WHAT IS NEEDED
Every line of the listing is returned unchanged, and every picture is dropped.
####################
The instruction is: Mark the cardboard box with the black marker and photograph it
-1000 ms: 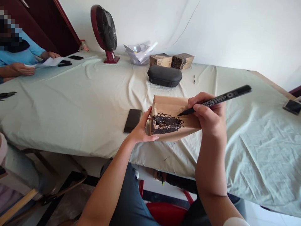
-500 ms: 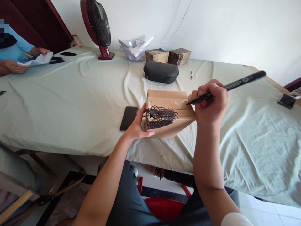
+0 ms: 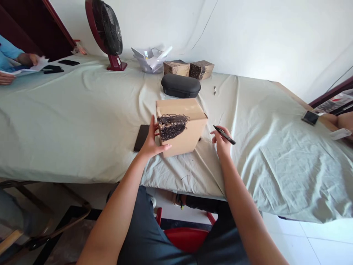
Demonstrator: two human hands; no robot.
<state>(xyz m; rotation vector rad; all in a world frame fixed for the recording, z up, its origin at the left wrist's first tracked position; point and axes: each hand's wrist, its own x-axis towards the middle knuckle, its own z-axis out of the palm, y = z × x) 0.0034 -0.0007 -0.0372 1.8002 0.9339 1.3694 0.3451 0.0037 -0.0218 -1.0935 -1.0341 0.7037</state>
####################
TASK RESULT
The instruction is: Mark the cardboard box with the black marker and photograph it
-1000 ms: 
-500 ms: 
+0 ms: 
Demonstrator: two human hands; no robot.
<state>(xyz m; rotation vector rad; all in a world frame fixed for the recording, z up, its origin at the left wrist's first tracked position; point and axes: each hand's wrist, its own x-axis towards the middle knuckle, its own z-axis out of the palm, y = z × x) 0.0034 -0.0007 -0.0372 1.8002 0.9339 1.3694 0.3451 0.0037 -0.0218 -1.0935 -1.0341 0.7037</state>

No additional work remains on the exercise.